# Any aquarium store near Boston?



## Nate H (Mar 1, 2012)

i live in Somerville. i really want to get some Red crystal shrimps, some living plant for my tank. but i don't know where could i get it. could someone give me some information?


----------



## Newt (Apr 1, 2004)

Here's an online link to CRS > http://www.theshrimpfarm.com/shrimp/crystal-red-shrimp.php

Mass Pike West for about 16 miles gets you to Tropic Isle Aquarium, 4 Pierce St (just off Rt 9E), Framingham. They rarely have CRS but do have Cherry, Orange, Amano and a few other shrimp. Lots of plants, too. Very big in SW.


----------



## Shortsboy (Mar 15, 2011)

Skipton's / Unique Aquaria is down by Mass Ave, although I don't remember seeing any CRS there last time I was in. Jay's Aquatics in Salem NH had 2-3 CRS, but they were priced at about 2x what you can get from people on here / PlantedTank.net.


----------



## Jane of Upton (Jul 28, 2005)

Hi,

also, I'm not sure how far you're willing to travel, but AquaLife in Providence has a lot of really nice plants, and occasionally get in CRS. They regularly have the Cherry shrimp, and tiger shrimp, too. If you call, you could probably ask them to order some CRS in for you.

Here's the website:
http://www.aqualifecentral.com/

Tropic Isle (which Newt mentioned) is very good as well.

And, if you find yourself near Millis (Rt 109, west/southwest of Boston) you should definitely stop in to Ned's. 
http://unclenedsfishfactory.com/

And, look in to joining the Boston Aquarium Society! There are increasing numbers of folks who keep planted tanks, and bring their cuttings and extras to meetings for the auctions.
http://www.bostonaquariumsociety.org/

Best of Luck!
-Jane


----------



## BennyJAM (May 16, 2012)

Fyi: Unique aquaria recently moved to Woburn. There's also Lovely Pets in Quincy, but I've only seen cherry and amino shrimp there.


----------



## K Randall (Nov 23, 2004)

Uncle Ned's Fish Factory in Millis has CRS.


----------



## K Randall (Nov 23, 2004)

Hey, did those of you posiing in this thread see my message about a planted tank get-together at my house (10 minutes from Ned's) on Dec. 9th? Anyone interested in joining us?


----------



## 110planted (Nov 4, 2012)

Would like to meet with others interested in aquatic plants, but I live in Vt. Have family in Scituate maybe make a weekend of it. What would be on the agenda? Plant swap? Mark


----------



## K Randall (Nov 23, 2004)

110planted said:


> Would like to meet with others interested in aquatic plants, but I live in Vt. Have family in Scituate maybe make a weekend of it. What would be on the agenda? Plant swap? Mark


We'll have plant-talk, you can visit my tanks, of course, swaps if anyone wants, and if there is interest, I can give one of my talks... The attendees can decide whether and which one.


----------



## jerrytheplater (Mar 31, 2007)

K Randall said:


> We'll have plant-talk, you can visit my tanks, of course, swaps if anyone wants, and if there is interest, I can give one of my talks... The attendees can decide whether and which one.

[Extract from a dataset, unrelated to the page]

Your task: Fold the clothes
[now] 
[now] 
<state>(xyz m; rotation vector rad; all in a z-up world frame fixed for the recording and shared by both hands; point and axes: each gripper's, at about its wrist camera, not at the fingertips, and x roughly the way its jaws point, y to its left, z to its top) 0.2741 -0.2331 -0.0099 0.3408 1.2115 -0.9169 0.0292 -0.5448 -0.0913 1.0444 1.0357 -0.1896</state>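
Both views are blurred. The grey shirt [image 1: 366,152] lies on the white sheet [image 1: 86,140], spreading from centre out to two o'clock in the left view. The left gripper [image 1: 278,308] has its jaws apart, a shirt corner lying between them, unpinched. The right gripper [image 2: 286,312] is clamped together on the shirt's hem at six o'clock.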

How did the meeting go? How many plant clubs are in Massachusetts?


----------



## K Randall (Nov 23, 2004)

jerrytheplater said:


> How did the meeting go? How many plant clubs are in Massachusetts?


Errr. thanks for the poke.

The meeting went great. We had a bunch of people to my house, some from area aquarium clubs, some sent from local stores. Everyone (I think) enjoyed my tanks, a lot of good conversation and some good snacks. David Lass brought his new LED tube lights (can be used in old fluorescent fixtures with a small amount of retrofitting) to show everyone. We also had a raffle, a bunch of free "goodies" (back issues of TAG and Aquajournal, and some useful info for planted tank keepers) and a plant swap. I think everyone went home with something!

We have informally dubbed the group MAPS (Mass Aquatic Plant Society) and are planning another meeting in March, at David Lass' house in Nahant. For anyone who hasn't been there, David has many beautiful tanks, a fish wholesale business in his basement, and a Koi pond and waterfall INSIDE his house... Oh, and it overlooks the ocean. Quite a spectacular place!

As far as I know, there are no other plant-specific aquarium clubs in MA, although there are several nice general clubs. Anyone interested in being placed on our e-mail list can e-mail me directly at [email protected].


----------



## jerrytheplater (Mar 31, 2007)

So now you need to start a MAPS thread here.


----------



## K Randall (Nov 23, 2004)

jerrytheplater said:


> So now you need to start a MAPS thread here.


. Good idea!


----------